SAN BENEDETTO DEL TRONTO – Il Partito Democratico mette in discussione l’operato dell’amministrazione comunale in tema di Turismo e Politiche Sociali. Le riflessioni del primo partito di maggioranza sono emerse nel corso del confronto di mercoledì sera, nel quale diversi sono stati i dubbi emersi. Una presa di posizione che va ad incidere di conseguenza sulla figura di Margherita Sorge, assessore detentore delle due deleghe.

Il Pd avrebbe espresso la volontà di conoscere al più presto i dati relativi alla stagione estiva, in quanto ad arrivi e presenze. “Servono numeri effettivi, altrimenti si ragiona su parametri non chiari”, spiega il capogruppo Loredana Emili. Evidente quindi la necessità di passare dalle enunciazioni alle verifiche concrete, per avviare una seria e profonda analisi.

Nel mirino, inevitabilmente, finisce la tassa di soggiorno. Gli incassi, assai minori a quelli preventivati, registrano un introito di 400 mila euro, anziché dei 700 mila previsti. “Le cifre non sono definitive, ma all’incirca saranno quelle – prosegue la Emili – più che sorpresi siamo preoccupati. L’andamento è stato inferiore a ciò che ci aspettavamo. In molti Comuni del nord si sta ragionando sull’iniziativa, dovremmo farlo pure noi. Il Partito Democratico ritiene che vadano coinvolte le associazioni di categoria. Sono i primi soggetti interessati e dunque i primi da interpellare, non gli ultimi. A fine stagione, chi amministra deve valutare i punti negativi, per modificare e migliorare gli aspetti che non vanno”.

E sempre la Emili, domenica sera durante il Consiglio Comunale che dovrà approvare il riequilibrio di Bilancio, presenterà un emendamento a proposito dei contributi comunali per il pagamento dell’affitto di casa destinati ad alcune categorie di cittadini meno abbienti.
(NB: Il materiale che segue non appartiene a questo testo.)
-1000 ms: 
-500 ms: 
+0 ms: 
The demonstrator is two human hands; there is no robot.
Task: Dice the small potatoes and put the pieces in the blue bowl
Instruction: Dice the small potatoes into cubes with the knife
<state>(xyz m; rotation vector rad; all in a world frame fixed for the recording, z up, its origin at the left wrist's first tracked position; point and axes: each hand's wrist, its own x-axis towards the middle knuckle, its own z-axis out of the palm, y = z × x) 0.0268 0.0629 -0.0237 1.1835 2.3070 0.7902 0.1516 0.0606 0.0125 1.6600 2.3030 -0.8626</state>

Già un mese fa Silvano Evangelisti espresse il proprio malumore, lanciando precise stoccate all’assessore Sorge. “L’aiuto attualmente erogato è troppo basso – affermò – pertanto invito l’amministrazione a fare tutti gli sforzi possibili affinché attraverso l’approvazione degli equilibri di bilancio di fine settembre si possano trovare le risorse per aumentare questo capitolo”. Le esternazioni parvero fin da subito un messaggio politico e lo sfogo post-riunione della Sorge su Facebook, all’una e mezzo di giovedì, andrebbe a completare la composizione del mosaico: “Sono stanca e demoralizzata. Ma ho ancora voglia di lottare. Buonanotte amici miei”.

Per il resto, il Pd imporrà al sindaco il cronoprogramma sulla realizzazione delle opere pubbliche. Le priorità? Sempre le stesse: lungomare nord, Ballarin ed interventi per la risoluzione dell’emergenza allagamenti.